Britannia Hospital is a 1982 British black comedy film, directed by Lindsay Anderson, which targets the National Health Service and contemporary British society. It was entered into the 1982 Cannes Film Festival and Fantasporto.

Britannia Hospital is the final part of Anderson's trilogy of films, written by David Sherwin, that follow the adventures of Mick Travis (portrayed by Malcolm McDowell) as he travels through a strange and sometimes surreal Britain. From his days at boarding school in if.... (1968) to his journey from coffee salesman to film star in O Lucky Man! (1973), Travis's adventures finally come to an end in Britannia Hospital, which sees him as a muckraking reporter investigating the bizarre activities of Professor Millar, played by Graham Crowden, whom he had had a run-in with in O Lucky Man. All three films have characters in common. Some of the characters from if.... that did not turn up in O Lucky Man! return for Britannia Hospital. The film also features Leonard Rossiter, Joan Plowright, Jill Bennett, Marsha Hunt, Fulton Mackay, Vivian Pickles, Richard Griffiths, Arthur Lowe, and Mark Hamill.

Plot
A new wing at Britannia Hospital is to be opened, and the Queen, (presumably Queen Elizabeth, but only ever referred to as H.R.H.) is due to arrive. The administrator of the hospital, Potter (Leonard Rossiter), is confronted with demonstrators protesting against an African dictator who is a VIP patient, striking ancillary workers (opposed to the exotic gastronomic demands of the hospital's private patients) and a less-than-cooperative Professor Millar (Graham Crowden), the head of the new wing. Rather than cancel the royal visit, Potter decides to go out and reason with the protestors. He strikes a deal with the protest leader—the private patients of Britannia Hospital are to be ejected and, in return, the protestors allow a number of ambulances into the hospital. However, unbeknown to the protestors, these ambulances actually contain the Queen Mother and her entourage.
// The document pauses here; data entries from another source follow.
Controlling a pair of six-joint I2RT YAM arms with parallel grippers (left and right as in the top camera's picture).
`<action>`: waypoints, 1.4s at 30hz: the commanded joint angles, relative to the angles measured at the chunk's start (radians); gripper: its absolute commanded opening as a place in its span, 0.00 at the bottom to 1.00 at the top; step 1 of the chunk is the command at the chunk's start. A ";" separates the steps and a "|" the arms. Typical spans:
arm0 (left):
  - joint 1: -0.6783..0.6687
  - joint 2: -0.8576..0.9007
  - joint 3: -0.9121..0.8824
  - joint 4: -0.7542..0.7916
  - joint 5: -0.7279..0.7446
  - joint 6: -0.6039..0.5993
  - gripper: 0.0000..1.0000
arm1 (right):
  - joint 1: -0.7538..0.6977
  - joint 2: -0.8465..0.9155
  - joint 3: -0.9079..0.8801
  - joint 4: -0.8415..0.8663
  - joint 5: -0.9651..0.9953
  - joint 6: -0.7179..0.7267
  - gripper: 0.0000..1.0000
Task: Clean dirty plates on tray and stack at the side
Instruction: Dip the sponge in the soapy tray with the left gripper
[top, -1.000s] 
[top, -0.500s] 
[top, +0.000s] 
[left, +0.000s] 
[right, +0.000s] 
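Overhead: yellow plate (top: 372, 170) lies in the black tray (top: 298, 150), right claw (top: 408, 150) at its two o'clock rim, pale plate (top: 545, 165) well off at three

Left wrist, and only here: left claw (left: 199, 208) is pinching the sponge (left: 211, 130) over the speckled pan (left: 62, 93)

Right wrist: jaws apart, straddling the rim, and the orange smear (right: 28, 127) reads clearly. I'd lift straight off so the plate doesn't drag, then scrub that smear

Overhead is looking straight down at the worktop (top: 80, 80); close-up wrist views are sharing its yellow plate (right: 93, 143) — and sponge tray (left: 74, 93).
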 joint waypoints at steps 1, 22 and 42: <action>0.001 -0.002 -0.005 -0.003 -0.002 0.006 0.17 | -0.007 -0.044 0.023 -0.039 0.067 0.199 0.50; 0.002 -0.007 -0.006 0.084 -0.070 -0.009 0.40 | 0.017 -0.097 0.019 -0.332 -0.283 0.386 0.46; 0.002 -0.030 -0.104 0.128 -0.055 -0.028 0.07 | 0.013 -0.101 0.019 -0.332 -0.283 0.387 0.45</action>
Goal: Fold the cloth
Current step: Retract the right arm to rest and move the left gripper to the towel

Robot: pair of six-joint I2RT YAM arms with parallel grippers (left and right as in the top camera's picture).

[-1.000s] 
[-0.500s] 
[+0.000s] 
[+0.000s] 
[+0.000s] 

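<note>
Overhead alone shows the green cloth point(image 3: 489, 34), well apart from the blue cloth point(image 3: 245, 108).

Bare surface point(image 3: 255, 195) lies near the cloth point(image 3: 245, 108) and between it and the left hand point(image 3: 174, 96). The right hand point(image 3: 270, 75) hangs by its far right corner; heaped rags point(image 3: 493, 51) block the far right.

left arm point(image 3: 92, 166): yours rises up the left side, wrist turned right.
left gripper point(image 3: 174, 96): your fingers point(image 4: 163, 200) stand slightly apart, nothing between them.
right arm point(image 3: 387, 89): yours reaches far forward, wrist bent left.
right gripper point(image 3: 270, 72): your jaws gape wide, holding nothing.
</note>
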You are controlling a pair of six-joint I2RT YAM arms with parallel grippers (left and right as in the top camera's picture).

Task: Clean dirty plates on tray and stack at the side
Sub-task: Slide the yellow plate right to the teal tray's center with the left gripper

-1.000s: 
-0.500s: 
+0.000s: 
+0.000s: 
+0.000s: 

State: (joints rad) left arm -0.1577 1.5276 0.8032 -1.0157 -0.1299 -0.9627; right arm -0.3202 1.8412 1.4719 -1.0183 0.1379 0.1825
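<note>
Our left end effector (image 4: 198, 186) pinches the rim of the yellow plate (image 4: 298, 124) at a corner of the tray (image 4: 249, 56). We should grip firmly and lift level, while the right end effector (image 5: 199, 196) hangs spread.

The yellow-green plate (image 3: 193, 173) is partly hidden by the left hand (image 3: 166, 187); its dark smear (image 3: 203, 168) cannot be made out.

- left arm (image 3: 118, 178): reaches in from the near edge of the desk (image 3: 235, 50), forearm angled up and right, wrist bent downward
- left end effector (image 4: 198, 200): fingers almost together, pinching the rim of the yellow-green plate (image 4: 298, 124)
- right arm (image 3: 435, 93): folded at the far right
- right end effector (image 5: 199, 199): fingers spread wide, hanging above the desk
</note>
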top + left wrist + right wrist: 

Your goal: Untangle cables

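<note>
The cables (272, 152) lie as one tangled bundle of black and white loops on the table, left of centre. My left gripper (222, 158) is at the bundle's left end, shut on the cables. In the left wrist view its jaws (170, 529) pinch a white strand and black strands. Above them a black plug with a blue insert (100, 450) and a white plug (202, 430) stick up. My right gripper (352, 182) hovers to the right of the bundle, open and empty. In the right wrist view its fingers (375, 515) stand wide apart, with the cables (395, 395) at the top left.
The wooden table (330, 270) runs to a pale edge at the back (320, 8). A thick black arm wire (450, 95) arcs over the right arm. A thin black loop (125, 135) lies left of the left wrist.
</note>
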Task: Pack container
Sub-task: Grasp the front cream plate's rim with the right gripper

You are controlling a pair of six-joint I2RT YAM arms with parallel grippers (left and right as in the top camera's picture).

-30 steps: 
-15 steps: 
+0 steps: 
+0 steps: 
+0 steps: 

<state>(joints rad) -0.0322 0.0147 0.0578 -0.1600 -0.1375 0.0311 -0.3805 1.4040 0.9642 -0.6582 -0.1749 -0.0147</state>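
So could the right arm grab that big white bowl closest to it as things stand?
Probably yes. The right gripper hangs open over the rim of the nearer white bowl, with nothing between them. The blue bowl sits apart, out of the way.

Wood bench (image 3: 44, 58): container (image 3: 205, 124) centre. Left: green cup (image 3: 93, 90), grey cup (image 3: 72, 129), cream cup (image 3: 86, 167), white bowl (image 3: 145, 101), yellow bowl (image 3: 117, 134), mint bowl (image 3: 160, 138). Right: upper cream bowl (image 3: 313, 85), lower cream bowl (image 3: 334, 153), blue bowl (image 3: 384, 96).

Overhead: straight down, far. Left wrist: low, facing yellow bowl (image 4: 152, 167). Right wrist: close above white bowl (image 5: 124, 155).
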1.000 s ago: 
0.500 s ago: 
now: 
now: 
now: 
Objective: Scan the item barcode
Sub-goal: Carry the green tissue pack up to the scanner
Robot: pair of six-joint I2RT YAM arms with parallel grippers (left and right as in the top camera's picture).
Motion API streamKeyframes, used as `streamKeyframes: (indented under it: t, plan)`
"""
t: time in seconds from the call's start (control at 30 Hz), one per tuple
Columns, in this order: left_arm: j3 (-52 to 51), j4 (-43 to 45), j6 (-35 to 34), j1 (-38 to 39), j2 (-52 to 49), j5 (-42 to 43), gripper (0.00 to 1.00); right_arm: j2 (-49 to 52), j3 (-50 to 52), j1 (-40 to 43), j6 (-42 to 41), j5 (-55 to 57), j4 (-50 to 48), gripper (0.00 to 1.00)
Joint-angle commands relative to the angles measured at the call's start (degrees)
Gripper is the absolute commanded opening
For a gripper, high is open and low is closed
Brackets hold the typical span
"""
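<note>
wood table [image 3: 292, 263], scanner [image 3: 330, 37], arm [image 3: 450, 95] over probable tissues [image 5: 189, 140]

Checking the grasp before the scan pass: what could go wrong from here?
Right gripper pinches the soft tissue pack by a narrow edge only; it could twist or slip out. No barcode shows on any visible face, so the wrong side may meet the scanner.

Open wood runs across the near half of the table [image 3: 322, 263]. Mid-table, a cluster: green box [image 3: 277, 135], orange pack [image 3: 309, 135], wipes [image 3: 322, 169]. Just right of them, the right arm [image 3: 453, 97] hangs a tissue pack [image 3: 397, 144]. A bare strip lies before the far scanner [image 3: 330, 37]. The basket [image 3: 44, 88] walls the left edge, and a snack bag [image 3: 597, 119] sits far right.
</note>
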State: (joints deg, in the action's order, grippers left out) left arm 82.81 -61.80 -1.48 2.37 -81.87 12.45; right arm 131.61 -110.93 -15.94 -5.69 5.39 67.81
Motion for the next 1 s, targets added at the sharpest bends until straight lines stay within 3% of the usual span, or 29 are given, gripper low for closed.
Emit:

Mick Travis (Malcolm McDowell) is a reporter who is shooting a clandestine documentary about the hospital and its dubious practices. He manages to get inside with the help of a sympathetic nurse (Marsha Hunt) and starts to investigate Millar's sinister scientific experimentation, including the murder of a patient, Macready (Alan Bates). As mayhem ensues outside, Travis is also murdered and his head used as part of a grim Frankenstein-like experiment which goes hideously wrong.

Eventually, the protestors break into the hospital and attempt to disrupt Millar's presentation of his Genesis Project, in which he claims he has perfected mankind. In front of the assembled audience of Royalty and commoners, Genesis is revealed—a brain wired to machinery. Genesis is given a chance to speak and, in a robotic voice, utters the "What a piece of work is a man" speech from Hamlet, until it continuously repeats the line "How like a God".

Cast

The Administration
 Leonard Rossiter as Vincent Potter
 Brian Pettifer as Biles
 John Moffatt as Greville Figg
 Fulton Mackay as Chief Superintendent Johns
 Vivian Pickles as Matron
 Barbara Hicks as Miss Tinker
Medicos
 Graham Crowden as Professor Millar
 Jill Bennett as Dr. MacMillan
 Peter Jeffrey as Sir Geoffrey
 Marsha Hunt as Nurse Persil
 Mary MacLeod as Casualty Sister
The Unions
 Joan Plowright as Phyllis Grimshaw
 Robin Askwith as Ben Keating
 Dave Atkins as Sharkey
The Media
 Malcolm McDowell as Mick Travis
 Mark Hamill as Red
 Frank Grimes as Sammy / Voice of "Genesis"
The Palace
Gladys Crosbie as Queen Elizabeth the Queen Mother
And
 Richard Griffiths as Cheerful Bernie
 Arthur Lowe as hospital patient
 Alan Bates as Macready
 Dandy Nichols as Florrie
 Betty Marsden as Hermione
 Liz Smith as Maisie
 T. P. McKenna as Theatre Surgeon
 Michael Medwin as Theatre Surgeon
 Roland Culver as General Wetherby
 Valentine Dyall as Mr Rochester
 Tony Haygarth as Fraser
 John Gordon Sinclair as Gregory
 Brian Glover as Painter
 Mike Grady as Painter
 Kevin Lloyd as Picket
 Robert Pugh as Picket

Robbie Coltrane, Patsy Byrne and Edward Hibbert had bit parts. This was the final film appearance of Arthur Lowe who died shortly after his scenes were filmed.

Production

Development
Lindsay Anderson says the film had its origins in 1975 with a newspaper story about the "siege of Charing Cross Hospital, when there was a big demonstration against fee-paying private patients led by a union official known as Granny Brookstern. This immediately struck me as absurd. If you stand outside a hospital and stop ambulances going in in the name of humanity you are involved in a wonderfully absurd paradox. The story got even more wild with accusations that Granny Brookstern and the Labour Minister of Health had themselves been private patients; and so I started building up a private scrapbook of newsworthy absurdities."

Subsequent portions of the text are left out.